**INSTRUCTIONS FOR THE TASK**
Repeat the data in full. Every line must match.

[Dataset entries]
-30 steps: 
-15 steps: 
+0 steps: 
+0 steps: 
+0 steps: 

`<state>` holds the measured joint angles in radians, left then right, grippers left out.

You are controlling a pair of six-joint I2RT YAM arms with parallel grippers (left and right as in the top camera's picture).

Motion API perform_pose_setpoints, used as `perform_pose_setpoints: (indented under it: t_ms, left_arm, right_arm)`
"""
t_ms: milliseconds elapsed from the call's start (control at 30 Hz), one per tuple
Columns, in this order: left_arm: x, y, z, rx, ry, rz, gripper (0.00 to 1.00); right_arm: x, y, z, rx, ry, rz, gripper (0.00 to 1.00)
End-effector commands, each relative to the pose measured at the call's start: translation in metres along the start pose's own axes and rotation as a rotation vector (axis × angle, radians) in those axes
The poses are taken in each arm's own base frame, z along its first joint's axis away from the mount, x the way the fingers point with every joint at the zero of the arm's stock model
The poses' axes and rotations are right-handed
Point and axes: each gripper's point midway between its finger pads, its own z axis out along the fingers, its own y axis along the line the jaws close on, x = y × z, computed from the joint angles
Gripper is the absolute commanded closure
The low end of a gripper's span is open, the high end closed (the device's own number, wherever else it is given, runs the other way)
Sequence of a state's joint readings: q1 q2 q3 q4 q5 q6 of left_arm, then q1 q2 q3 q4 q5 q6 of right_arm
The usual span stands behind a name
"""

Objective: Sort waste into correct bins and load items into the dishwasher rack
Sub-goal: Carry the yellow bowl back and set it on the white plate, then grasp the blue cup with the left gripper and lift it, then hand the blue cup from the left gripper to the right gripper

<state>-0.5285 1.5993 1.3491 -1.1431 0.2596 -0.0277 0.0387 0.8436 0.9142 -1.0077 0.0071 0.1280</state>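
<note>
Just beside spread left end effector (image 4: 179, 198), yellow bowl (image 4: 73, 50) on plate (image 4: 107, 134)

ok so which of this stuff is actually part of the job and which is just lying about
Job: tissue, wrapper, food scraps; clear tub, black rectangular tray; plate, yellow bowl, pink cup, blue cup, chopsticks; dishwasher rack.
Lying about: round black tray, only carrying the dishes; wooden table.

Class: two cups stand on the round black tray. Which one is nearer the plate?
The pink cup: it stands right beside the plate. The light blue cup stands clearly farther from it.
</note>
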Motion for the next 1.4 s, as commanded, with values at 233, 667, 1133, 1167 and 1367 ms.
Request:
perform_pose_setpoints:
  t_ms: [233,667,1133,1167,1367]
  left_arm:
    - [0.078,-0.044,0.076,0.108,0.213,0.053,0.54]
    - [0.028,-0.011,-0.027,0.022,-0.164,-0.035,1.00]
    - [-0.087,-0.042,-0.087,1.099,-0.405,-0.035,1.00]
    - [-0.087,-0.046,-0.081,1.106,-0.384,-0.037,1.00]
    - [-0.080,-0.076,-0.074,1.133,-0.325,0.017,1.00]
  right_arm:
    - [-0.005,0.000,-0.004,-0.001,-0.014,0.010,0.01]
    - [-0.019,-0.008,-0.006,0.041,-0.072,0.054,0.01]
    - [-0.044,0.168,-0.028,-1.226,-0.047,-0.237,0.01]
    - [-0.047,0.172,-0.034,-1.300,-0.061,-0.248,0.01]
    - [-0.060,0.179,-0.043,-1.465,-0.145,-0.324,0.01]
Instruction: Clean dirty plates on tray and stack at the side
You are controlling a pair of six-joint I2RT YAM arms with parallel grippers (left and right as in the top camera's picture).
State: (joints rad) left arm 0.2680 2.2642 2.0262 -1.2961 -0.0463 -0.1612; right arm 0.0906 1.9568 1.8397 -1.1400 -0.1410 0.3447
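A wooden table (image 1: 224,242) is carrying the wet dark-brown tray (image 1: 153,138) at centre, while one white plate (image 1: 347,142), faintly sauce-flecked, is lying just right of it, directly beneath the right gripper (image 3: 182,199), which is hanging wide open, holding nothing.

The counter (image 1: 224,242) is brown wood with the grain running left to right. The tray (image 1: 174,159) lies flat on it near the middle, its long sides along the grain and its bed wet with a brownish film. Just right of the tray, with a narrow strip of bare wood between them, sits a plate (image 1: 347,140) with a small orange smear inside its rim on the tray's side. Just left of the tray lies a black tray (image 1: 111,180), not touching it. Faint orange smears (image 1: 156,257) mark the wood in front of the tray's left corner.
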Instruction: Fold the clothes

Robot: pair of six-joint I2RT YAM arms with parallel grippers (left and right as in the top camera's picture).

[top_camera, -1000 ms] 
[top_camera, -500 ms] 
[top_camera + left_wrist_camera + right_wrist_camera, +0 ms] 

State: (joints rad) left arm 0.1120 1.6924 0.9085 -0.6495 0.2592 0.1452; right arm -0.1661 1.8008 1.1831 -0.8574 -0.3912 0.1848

**EXPECTED ANSWER**
-30 steps: 
-15 steps: 
+0 steps: 
+0 steps: 
+0 steps: 

`<state>` holds the measured joint angles in radians, left then right, grippers left out.

You are controlling a pair of six-joint I2RT YAM arms with parallel grippers (left and right as in the top camera's picture).

Motion API perform_pose_setpoints, used as `perform_pose_setpoints: (indented under it: t_ms, left_arm, right_arm)`
"""
t_ms: milliseconds elapsed from the call's start (control at 30 Hz), one per tuple
Columns, in this order: left_arm: x, y, z, rx, ry, rz, gripper (0.00 to 1.00); right_arm: x, y, z, rx, ry, rz, gripper (0.00 to 1.00)
End-effector commands, each relative to the pose measured at the call's start: translation in metres along the start pose's own axes and rotation as a rotation vector (axis × angle, radians) in those axes
The poses are taken in each arm's own base frame, z along its first joint's axis away from the mount, x the way the fingers point with every joint at the zero of the arm's stock model
The poses' axes and rotations are right-handed
Point and axes: each gripper's point midway between its finger pads, its own z axis out along the fingers, its own y axis along the line the jaws close on, x = y × z, computed from the joint angles
Gripper is the absolute commanded closure
The low end of a gripper's span is open, the high end closed (the device's own number, wherever else it is given, runs the other way)
Sequence of a state's joint readings: q1 q2 q3 q4 q5 q6 of left_arm, then q1 q2 q3 q4 q5 q6 of right_arm
The usual span stands behind a name
"""

Objective: Sort waste into correct bins and load items into the dishwasher rack
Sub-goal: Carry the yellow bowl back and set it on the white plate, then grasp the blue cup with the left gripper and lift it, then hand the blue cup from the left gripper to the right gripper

<state>-0.5285 1.5993 1.3491 -1.1431 0.2596 -0.0277 0.0387 0.8436 0.9142 -1.0077 0.0071 0.1280</state>
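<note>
Just beside spread left end effector (image 4: 179, 198), yellow bowl (image 4: 73, 50) on plate (image 4: 107, 134)

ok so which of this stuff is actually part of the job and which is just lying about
Job: tissue, wrapper, food scraps; clear tub, black rectangular tray; plate, yellow bowl, pink cup, blue cup, chopsticks; dishwasher rack.
Lying about: round black tray, only carrying the dishes; wooden table.

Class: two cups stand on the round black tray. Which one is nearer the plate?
The pink cup: it stands right beside the plate. The light blue cup stands clearly farther from it.
</note>
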Motion for the next 1.4 s, as commanded, with values at 233, 667, 1133, 1167 and 1367 ms.
Request:
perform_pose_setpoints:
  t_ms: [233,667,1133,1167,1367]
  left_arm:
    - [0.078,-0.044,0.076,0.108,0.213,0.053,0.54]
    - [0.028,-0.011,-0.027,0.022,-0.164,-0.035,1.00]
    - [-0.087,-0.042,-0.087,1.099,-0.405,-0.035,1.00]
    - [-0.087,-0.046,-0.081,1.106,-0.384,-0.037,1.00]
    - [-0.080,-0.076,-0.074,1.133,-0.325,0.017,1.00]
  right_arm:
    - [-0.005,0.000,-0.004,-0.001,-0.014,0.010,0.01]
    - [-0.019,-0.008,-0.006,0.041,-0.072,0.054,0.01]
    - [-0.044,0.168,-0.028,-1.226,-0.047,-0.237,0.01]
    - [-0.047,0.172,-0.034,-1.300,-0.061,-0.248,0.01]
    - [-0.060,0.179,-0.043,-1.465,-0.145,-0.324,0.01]
Instruction: Clean dirty plates on tray and stack at the side
You are controlling a pair of six-joint I2RT YAM arms with parallel grippers (left and right as in the top camera's picture).
State: (joints rad) left arm 0.2680 2.2642 2.0262 -1.2961 -0.0463 -0.1612; right arm 0.0906 1.9568 1.8397 -1.1400 -0.1410 0.3447
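A wooden table (image 1: 224,242) is carrying the wet dark-brown tray (image 1: 153,138) at centre, while one white plate (image 1: 347,142), faintly sauce-flecked, is lying just right of it, directly beneath the right gripper (image 3: 182,199), which is hanging wide open, holding nothing.

The counter (image 1: 224,242) is brown wood with the grain running left to right. The tray (image 1: 174,159) lies flat on it near the middle, its long sides along the grain and its bed wet with a brownish film. Just right of the tray, with a narrow strip of bare wood between them, sits a plate (image 1: 347,140) with a small orange smear inside its rim on the tray's side. Just left of the tray lies a black tray (image 1: 111,180), not touching it. Faint orange smears (image 1: 156,257) mark the wood in front of the tray's left corner.
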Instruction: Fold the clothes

Robot: pair of six-joint I2RT YAM arms with parallel grippers (left and right as in the top camera's picture).

[top_camera, -1000 ms] 
[top_camera, -500 ms] 
[top_camera + left_wrist_camera + right_wrist_camera, +0 ms] 

State: (joints rad) left arm 0.1120 1.6924 0.9085 -0.6495 0.2592 0.1452; right arm -0.1661 1.8008 1.1831 -0.8574 -0.3912 0.1848

Nothing remains open in this exercise.